WORK TASK:
Below are some records. Reproduce them exactly from their first line through the line with "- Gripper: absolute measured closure", inclusive.

Collected data:
■ ■ ■
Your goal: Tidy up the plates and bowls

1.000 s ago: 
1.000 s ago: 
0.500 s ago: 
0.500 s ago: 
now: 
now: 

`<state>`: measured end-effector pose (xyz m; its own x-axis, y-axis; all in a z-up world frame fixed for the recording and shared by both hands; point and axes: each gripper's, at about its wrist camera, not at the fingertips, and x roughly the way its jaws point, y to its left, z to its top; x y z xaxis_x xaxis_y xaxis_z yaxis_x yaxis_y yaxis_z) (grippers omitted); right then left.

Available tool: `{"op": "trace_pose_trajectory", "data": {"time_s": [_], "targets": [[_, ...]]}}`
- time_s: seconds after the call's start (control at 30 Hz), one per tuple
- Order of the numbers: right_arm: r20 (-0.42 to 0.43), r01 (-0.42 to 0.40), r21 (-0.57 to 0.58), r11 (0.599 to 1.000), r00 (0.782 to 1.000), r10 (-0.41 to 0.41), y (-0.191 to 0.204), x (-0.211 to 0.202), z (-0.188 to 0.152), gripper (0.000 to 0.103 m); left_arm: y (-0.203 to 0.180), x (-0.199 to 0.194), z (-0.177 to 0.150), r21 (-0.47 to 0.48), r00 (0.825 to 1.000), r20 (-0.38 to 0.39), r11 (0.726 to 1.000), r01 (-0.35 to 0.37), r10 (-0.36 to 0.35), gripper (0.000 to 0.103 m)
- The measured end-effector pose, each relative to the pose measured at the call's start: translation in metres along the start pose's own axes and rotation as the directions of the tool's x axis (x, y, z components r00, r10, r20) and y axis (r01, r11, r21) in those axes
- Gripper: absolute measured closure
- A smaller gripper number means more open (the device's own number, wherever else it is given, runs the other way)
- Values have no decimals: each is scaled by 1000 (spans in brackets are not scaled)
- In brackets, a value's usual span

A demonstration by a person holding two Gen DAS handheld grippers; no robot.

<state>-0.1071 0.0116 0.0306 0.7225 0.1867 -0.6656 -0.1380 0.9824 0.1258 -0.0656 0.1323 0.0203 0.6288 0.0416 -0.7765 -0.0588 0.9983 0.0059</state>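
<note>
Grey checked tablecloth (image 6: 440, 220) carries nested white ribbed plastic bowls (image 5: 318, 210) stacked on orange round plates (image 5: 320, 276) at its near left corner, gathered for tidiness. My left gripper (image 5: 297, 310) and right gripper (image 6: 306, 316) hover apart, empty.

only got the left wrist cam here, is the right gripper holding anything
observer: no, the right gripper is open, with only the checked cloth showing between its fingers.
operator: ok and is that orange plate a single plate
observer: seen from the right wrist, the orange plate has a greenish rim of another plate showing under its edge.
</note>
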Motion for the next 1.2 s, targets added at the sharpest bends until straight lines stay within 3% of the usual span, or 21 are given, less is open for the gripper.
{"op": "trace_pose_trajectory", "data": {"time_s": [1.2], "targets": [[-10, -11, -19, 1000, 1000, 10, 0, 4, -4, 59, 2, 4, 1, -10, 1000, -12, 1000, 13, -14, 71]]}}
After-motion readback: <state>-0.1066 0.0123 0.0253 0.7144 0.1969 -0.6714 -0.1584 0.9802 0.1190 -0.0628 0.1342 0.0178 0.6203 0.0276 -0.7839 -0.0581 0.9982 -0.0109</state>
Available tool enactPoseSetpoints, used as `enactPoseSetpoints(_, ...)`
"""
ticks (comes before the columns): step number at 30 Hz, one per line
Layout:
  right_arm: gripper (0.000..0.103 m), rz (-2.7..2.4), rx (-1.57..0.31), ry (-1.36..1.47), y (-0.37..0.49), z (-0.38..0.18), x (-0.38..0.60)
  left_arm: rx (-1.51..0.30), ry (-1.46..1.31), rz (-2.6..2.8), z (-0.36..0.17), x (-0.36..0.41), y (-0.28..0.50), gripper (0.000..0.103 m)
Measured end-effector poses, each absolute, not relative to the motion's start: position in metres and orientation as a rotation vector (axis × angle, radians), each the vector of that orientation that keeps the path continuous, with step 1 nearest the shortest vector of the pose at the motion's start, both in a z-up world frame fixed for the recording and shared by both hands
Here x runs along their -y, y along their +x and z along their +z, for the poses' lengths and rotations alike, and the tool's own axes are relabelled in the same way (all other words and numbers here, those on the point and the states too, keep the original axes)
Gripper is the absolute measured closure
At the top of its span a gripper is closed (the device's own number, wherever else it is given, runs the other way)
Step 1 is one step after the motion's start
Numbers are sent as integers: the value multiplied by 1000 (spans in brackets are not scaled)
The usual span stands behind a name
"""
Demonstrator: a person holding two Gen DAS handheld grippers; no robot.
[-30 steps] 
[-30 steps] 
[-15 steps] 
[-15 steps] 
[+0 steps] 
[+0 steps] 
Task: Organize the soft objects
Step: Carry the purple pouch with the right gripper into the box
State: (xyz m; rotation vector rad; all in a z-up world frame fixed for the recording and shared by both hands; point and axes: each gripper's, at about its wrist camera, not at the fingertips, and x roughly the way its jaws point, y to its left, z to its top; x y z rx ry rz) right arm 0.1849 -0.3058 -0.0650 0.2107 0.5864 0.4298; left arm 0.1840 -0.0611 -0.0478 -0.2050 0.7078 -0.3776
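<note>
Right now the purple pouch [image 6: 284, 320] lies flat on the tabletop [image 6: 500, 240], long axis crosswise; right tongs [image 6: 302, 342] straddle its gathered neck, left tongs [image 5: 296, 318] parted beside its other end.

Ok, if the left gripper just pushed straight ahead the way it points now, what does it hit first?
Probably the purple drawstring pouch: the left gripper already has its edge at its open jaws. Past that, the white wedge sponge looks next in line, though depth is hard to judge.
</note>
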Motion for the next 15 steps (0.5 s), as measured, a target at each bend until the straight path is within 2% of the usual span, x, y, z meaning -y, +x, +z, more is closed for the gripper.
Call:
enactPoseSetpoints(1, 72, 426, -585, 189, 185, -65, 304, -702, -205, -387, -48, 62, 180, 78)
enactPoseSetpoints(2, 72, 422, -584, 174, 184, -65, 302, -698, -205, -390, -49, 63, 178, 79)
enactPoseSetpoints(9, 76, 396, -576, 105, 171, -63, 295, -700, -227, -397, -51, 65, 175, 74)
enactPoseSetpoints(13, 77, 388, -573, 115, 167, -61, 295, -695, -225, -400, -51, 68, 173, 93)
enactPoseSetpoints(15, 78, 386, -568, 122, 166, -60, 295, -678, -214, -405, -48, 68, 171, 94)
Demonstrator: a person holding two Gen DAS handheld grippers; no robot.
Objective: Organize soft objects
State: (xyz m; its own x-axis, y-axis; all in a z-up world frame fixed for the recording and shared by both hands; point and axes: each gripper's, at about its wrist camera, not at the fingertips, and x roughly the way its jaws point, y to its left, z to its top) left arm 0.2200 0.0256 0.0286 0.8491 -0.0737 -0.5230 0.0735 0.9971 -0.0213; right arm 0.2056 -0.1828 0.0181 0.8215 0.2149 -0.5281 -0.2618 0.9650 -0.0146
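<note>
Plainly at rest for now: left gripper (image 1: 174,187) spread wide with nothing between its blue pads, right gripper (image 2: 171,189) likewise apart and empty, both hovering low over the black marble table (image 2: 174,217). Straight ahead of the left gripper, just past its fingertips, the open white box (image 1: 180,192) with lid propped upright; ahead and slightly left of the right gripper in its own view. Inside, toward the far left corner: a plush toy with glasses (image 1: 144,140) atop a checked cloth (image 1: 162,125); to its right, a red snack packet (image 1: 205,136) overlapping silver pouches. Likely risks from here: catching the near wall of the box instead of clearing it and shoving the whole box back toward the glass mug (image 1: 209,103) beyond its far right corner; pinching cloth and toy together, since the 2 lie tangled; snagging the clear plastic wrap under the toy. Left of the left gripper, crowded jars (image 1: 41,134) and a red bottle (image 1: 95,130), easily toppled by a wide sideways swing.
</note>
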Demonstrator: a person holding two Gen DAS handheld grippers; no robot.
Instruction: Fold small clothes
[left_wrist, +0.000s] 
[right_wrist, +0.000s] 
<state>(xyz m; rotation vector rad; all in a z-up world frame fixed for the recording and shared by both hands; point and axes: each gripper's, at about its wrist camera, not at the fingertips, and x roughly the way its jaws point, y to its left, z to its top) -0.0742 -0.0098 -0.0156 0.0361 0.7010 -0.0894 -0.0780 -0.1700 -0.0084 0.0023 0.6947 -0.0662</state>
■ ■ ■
EXPECTED ANSWER:
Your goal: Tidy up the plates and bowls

1.000 s ago: 
1.000 s ago: 
0.500 s ago: 
0.500 s ago: 
now: 
now: 

`<state>`: measured end-effector pose (xyz m; its own x-axis, y-axis; all in a z-up world frame fixed for the recording and shared by both hands; point and axes: each gripper's, at about its wrist camera, not at the fingertips, and x roughly the way its jaws point, y to its left, z to its top; x y z xaxis_x xaxis_y xaxis_z yaxis_x yaxis_y yaxis_z) (grippers omitted); right then left.

Available tool: `{"op": "trace_pose_trajectory", "data": {"time_s": [_], "targets": [[_, ...]]}}`
- time_s: seconds after the call's start (control at 30 Hz), one per tuple
- Order of the numbers: right_arm: r20 (-0.42 to 0.43), r01 (-0.42 to 0.40), r21 (-0.57 to 0.58), r11 (0.599 to 1.000), r00 (0.782 to 1.000), r10 (-0.41 to 0.41), y (-0.191 to 0.204), x (-0.211 to 0.202), z (-0.188 to 0.152), gripper (0.000 to 0.103 m); left_arm: y (-0.203 to 0.180), x (-0.199 to 0.194), z (-0.177 to 0.150), r21 (-0.47 to 0.48), r00 (0.825 to 1.000), r20 (-0.38 to 0.39), r11 (0.726 to 1.000), r01 (-0.35 to 0.37), r10 (-0.36 to 0.35), gripper (0.000 to 0.103 m)
- The measured end-effector pose, each relative to the pose measured at the call's start: translation in metres along the start pose's own axes and rotation as the directions of the tool's x axis (x, y, z components r00, r10, r20) and y axis (r01, r11, r21) in those axes
- Gripper: absolute measured closure

No more work remains in this exercise.